Show every line below where "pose" can be found.

━━ SUPPLIED INFORMATION ━━

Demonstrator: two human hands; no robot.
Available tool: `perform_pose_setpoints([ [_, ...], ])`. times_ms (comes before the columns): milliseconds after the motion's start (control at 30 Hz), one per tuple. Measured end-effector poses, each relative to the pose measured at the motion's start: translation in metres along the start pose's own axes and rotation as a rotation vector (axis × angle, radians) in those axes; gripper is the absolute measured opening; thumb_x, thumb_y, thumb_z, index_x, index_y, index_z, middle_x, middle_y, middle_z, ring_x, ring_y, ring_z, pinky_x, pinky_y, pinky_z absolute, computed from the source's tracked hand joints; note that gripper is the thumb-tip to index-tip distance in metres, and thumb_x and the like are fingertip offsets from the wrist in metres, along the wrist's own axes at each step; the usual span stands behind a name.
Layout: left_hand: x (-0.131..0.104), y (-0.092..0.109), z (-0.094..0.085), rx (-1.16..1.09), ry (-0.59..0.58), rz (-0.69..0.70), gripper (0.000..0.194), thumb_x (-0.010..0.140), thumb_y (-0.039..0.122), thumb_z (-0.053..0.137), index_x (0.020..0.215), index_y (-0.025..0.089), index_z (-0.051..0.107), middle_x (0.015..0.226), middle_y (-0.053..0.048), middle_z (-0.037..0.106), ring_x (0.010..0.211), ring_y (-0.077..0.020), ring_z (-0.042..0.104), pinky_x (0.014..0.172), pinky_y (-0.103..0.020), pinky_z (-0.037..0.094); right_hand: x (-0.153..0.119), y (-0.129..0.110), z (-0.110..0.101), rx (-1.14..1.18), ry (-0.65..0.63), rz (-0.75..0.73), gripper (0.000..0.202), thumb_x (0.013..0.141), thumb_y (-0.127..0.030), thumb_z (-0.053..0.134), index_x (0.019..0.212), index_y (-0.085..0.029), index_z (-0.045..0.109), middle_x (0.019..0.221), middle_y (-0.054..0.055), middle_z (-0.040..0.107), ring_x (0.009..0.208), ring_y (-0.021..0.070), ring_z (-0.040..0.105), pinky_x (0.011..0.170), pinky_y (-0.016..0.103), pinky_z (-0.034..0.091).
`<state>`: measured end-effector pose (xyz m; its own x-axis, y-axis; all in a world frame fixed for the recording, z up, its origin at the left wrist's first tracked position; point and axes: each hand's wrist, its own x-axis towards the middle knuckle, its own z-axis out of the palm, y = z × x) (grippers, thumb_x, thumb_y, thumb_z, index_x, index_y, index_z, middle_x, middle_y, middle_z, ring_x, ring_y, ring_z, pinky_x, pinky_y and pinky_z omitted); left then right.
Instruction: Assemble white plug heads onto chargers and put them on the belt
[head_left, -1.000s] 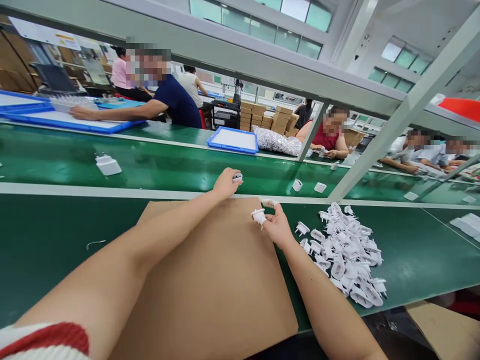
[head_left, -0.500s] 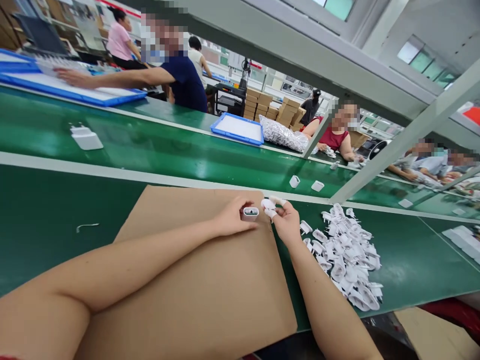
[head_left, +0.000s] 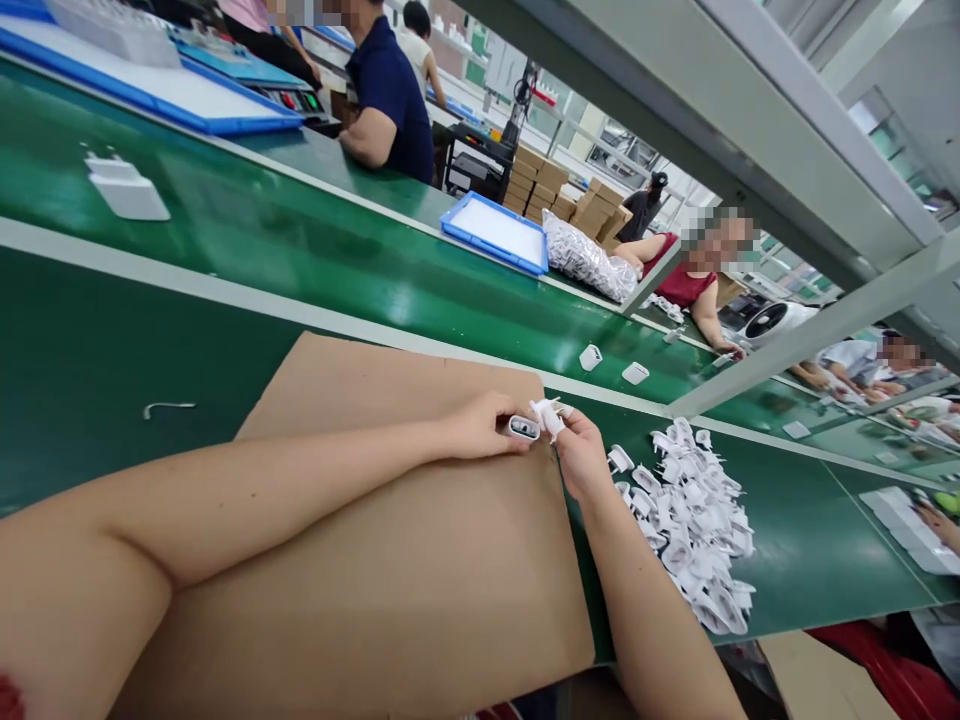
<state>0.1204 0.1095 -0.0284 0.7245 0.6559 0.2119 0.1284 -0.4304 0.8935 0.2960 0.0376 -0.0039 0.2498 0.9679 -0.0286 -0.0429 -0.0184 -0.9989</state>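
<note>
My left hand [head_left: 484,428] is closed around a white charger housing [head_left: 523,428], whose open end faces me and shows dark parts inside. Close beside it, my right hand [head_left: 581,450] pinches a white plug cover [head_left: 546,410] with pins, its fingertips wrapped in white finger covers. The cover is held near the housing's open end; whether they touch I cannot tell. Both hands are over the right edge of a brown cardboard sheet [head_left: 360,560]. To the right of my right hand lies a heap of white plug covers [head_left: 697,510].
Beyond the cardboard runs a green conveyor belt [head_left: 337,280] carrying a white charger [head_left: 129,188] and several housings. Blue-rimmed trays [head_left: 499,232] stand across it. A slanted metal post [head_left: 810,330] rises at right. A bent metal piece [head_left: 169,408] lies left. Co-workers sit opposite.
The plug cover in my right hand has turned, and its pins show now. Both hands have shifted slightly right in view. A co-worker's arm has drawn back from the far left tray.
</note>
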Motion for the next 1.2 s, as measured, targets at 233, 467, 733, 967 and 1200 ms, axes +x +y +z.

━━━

**TASK SOLUTION**
Available tool: `perform_pose_setpoints([ [_, ...], ])`. times_ms (comes before the columns): milliseconds after the motion's start (control at 30 Hz), one per tuple. Measured end-effector poses, each relative to the pose measured at the motion's start: translation in metres along the start pose's own axes and rotation as a rotation vector (axis × angle, radians) in those axes; gripper is the absolute measured opening; thumb_x, thumb_y, thumb_z, index_x, index_y, index_z, middle_x, middle_y, middle_z, ring_x, ring_y, ring_z, pinky_x, pinky_y, pinky_z absolute, computed from the source's tracked hand joints; note that gripper is the thumb-tip to index-tip distance in metres, and thumb_x and the like are fingertip offsets from the wrist in metres, along the wrist's own axes at each step; the usual span stands behind a name.
`<state>`: measured end-effector pose (xyz m; its own x-axis, y-axis; all in a world frame fixed for the recording, z up, its origin at the left wrist's first tracked position; point and axes: each hand's wrist, its own x-axis towards the middle knuckle, its own z-axis out of the palm, y = z × x) (grippers, thumb_x, thumb_y, thumb_z, index_x, index_y, index_z, middle_x, middle_y, middle_z, ring_x, ring_y, ring_z, pinky_x, pinky_y and pinky_z omitted); left then right.

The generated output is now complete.